Because I had visited the collection earlier I had a hermeneutic pre-understanding of what I was going to go through with the collection – and also a presupposition of what works might be the most meaningful for me and my process of understanding Beuys. Also, as a part of my pre-understanding was a fresh idea of approaching the works while keeping in mind Bergson’s laughter. Just a few days before my journey it had occurred to me that there seems to be some resonance between what Bergson says about laughter and how Beuys describes art in his theory of sculpture. Furthermore, one essential part of my pre-understanding was the concept of ‘spiritual materiality’ by Klaus Ottman. These aspects constructed my horizon of pre-understanding against what I reflected the feelings and thoughts that my encounter with the collection elicited. Through this reflection I ended up choosing three Beuys’ works to be more thoroughly studied after the first day. The second day I spent with these three works trying to create a phenomenological dialogue with them; in other words, I tried to face – or maybe confront! – the three works through my ‘new organs of perception’ (a Goethean term for using one’s imagination as a tool for perception and understanding).

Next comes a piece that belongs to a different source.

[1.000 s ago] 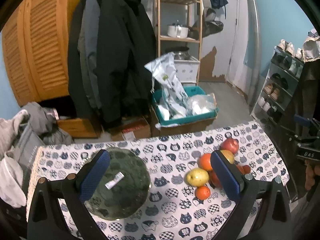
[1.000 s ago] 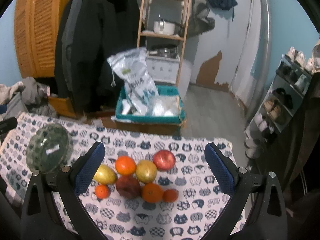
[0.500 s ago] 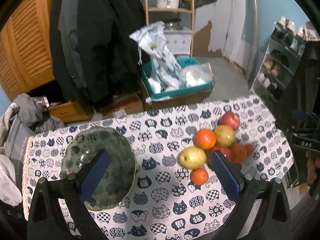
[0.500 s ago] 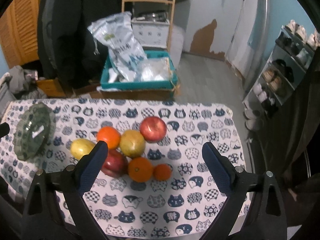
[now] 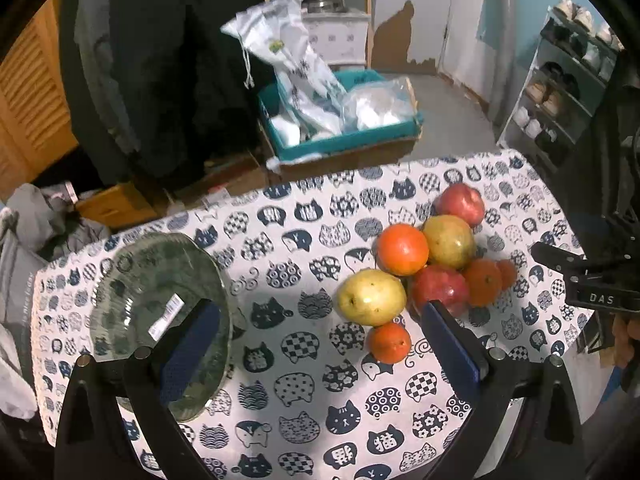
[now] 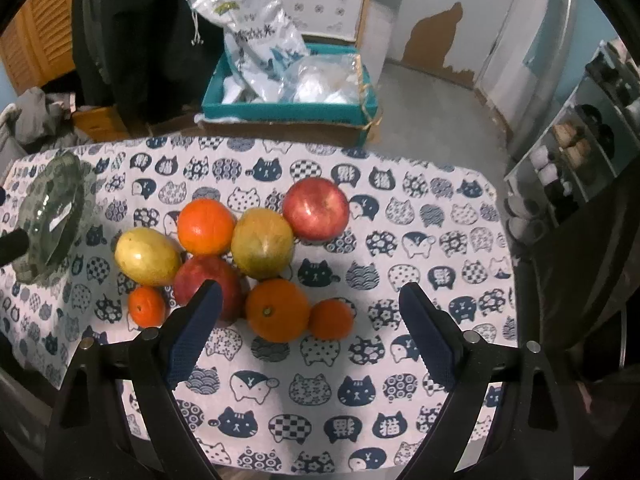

The pictures on this page are of those three works: Doppelfond (Double Fond) from 1954, Unschlitt (Tallow) from 1977 and Das Ende des 20. Jahrhunderts (The End of the 20th Century) from 1983. At the current point of my research these three pieces will serve as the main source for my arts-based dialogue with Beuys. They all represent different perspectives for me: in Doppelfond the emphasis is on the spiritual materiality; Unschlitt resonates with Bergson’s definition (and task) of comedy; and Das Ende… bears the idea of the potential of a free creative individual (‘True Capital’ as I call it) as well as the notion of un-anthropocentric timespan. For me, Das Ende… is an extremely strong expression of the idea of social sculpture; a holistic view to the undeniable interconnectedness between a human and the world. As an artwork in a museum it is a frozen (or maybe a crystalline) picture of this relationship and as such it is in itself dead, but it creates life as it is a provoker for thoughts. In that sense it is a sculpture that creates sculpture; for thought is sculpture, as Beuys said.